## EXERCISE BRIEF
Your answer should be the full listing, copied word for word.
### DATA FOR REVIEW ###
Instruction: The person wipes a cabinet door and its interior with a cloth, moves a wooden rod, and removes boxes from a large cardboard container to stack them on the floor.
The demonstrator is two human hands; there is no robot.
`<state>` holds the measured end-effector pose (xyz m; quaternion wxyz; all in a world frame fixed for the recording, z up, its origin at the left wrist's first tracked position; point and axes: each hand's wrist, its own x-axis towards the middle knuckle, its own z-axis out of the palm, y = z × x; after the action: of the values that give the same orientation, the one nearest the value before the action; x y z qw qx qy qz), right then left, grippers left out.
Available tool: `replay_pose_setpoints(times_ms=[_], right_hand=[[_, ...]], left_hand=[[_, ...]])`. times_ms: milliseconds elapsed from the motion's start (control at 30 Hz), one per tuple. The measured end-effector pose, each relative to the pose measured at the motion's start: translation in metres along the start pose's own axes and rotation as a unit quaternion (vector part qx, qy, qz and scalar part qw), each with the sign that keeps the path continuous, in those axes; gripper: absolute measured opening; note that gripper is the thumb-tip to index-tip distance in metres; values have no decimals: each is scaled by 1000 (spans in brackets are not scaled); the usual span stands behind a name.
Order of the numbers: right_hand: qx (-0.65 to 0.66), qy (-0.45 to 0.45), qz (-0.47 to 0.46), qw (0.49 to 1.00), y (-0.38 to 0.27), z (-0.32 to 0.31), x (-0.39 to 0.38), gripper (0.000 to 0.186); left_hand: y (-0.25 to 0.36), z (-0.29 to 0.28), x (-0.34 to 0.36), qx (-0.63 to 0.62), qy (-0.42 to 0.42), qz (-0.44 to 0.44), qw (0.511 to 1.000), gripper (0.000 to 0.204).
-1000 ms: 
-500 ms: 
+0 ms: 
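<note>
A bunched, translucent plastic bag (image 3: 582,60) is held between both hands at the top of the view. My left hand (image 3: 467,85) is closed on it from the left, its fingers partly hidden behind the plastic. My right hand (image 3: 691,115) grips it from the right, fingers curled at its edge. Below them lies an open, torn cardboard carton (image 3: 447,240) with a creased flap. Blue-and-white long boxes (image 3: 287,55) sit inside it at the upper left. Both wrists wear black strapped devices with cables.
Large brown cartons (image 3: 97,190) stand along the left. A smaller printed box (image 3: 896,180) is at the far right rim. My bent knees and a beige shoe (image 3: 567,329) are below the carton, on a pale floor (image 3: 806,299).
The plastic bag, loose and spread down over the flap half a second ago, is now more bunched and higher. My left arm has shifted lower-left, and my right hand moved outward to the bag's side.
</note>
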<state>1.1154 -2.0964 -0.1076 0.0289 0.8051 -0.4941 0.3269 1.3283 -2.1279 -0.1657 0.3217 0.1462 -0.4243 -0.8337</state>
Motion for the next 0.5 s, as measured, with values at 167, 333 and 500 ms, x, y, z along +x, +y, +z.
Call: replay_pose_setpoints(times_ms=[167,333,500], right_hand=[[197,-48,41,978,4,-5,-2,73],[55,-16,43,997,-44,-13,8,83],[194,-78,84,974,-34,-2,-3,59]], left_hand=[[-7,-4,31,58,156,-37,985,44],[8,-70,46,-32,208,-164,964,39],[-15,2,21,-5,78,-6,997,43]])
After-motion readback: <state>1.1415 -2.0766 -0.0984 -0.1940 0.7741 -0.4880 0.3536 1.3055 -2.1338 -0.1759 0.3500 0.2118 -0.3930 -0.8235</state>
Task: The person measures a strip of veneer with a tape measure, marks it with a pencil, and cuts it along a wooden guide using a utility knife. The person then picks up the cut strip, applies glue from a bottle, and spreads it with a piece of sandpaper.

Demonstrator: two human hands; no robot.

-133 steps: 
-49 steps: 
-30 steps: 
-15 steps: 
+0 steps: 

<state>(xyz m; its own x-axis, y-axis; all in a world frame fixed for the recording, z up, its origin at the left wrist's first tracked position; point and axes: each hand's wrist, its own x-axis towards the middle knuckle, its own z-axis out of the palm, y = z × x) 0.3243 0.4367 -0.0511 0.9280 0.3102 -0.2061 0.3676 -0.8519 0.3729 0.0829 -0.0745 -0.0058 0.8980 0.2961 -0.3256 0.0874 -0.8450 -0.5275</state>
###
## WRITTEN RESPONSE
Instruction: The person wipes a cabinet door and its interior with a cloth, moves a wooden rod, and removes boxes from a large cardboard container to stack them on the floor.
The demonstrator is two human hands; there is no robot.
`<state>` holds the measured end-effector pose (xyz m; quaternion wxyz; all in a world frame fixed for the recording, z up, its origin at the left wrist's first tracked position; point and axes: each hand's wrist, its own x-axis towards the middle knuckle, its own z-axis out of the palm, y = z × x; after the action: of the values that give the same orientation, the one nearest the value before the action; x y z qw qx qy qz), right then left, grippers left out.
Available tool: `replay_pose_setpoints(times_ms=[_], right_hand=[[_, ...]], left_hand=[[_, ...]])`. times_ms: milliseconds elapsed from the motion's start (control at 30 Hz), one per tuple. The measured end-effector pose, each relative to the pose measured at the motion's start: translation in metres along the start pose's own axes and rotation as a unit quaternion (vector part qx, qy, qz and scalar part qw), each with the sign that keeps the path continuous, in those axes; gripper: absolute measured opening; note that gripper is the thumb-tip to index-tip distance in metres; values have no decimals: each is scaled by 1000 (spans in brackets are not scaled); the usual span stands behind a name.
Order of the numbers: right_hand: qx (-0.65 to 0.66), qy (-0.45 to 0.45), qz (-0.47 to 0.46), qw (0.49 to 1.00), y (-0.38 to 0.27), z (-0.32 to 0.31), x (-0.39 to 0.38), gripper (0.000 to 0.186); left_hand: y (-0.25 to 0.36), z (-0.29 to 0.28), x (-0.34 to 0.36), qx (-0.63 to 0.62), qy (-0.42 to 0.42), qz (-0.44 to 0.44), qw (0.511 to 1.000), gripper (0.000 to 0.204).
-1000 ms: 
-500 ms: 
+0 ms: 
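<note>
A bunched, translucent plastic bag (image 3: 582,60) is held between both hands at the top of the view. My left hand (image 3: 467,85) is closed on it from the left, its fingers partly hidden behind the plastic. My right hand (image 3: 691,115) grips it from the right, fingers curled at its edge. Below them lies an open, torn cardboard carton (image 3: 447,240) with a creased flap. Blue-and-white long boxes (image 3: 287,55) sit inside it at the upper left. Both wrists wear black strapped devices with cables.
Large brown cartons (image 3: 97,190) stand along the left. A smaller printed box (image 3: 896,180) is at the far right rim. My bent knees and a beige shoe (image 3: 567,329) are below the carton, on a pale floor (image 3: 806,299).
The plastic bag, loose and spread down over the flap half a second ago, is now more bunched and higher. My left arm has shifted lower-left, and my right hand moved outward to the bag's side.
</note>
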<state>1.1154 -2.0964 -0.1076 0.0289 0.8051 -0.4941 0.3269 1.3283 -2.1279 -0.1657 0.3217 0.1462 -0.4243 -0.8337</state>
Motion for the next 0.5 s, as measured, with values at 167, 333 and 500 ms, x, y, z along +x, +y, +z.
Call: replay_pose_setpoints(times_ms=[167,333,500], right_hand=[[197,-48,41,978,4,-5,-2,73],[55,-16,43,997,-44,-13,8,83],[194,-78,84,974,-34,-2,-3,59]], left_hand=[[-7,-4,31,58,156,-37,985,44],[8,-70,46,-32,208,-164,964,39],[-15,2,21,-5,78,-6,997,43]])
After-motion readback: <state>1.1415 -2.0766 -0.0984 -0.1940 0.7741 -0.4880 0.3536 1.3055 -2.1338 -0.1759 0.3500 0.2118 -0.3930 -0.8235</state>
Task: The person measures a strip of veneer with a tape measure, marks it with a pencil, and cuts it along a wooden guide using a utility knife. The person then picks up the cut strip, applies glue from a bottle, and spreads it with a piece of sandpaper.

Demonstrator: two human hands; no robot.

-133 steps: 
-49 steps: 
-30 steps: 
-15 steps: 
+0 steps: 

<state>(xyz m; its own x-axis, y-axis; all in a world frame fixed for the recording, z up, its origin at the left wrist's first tracked position; point and axes: each hand's wrist, its own x-axis towards the middle knuckle, its own z-axis out of the palm, y = z × x) 0.3243 0.4367 -0.0511 0.9280 0.3102 -0.2061 0.3676 -0.8519 0.3729 0.0829 -0.0745 -0.0058 0.8980 0.2961 -0.3256 0.0874 -0.8450 -0.5275</state>

Nothing else is left to add to this answer.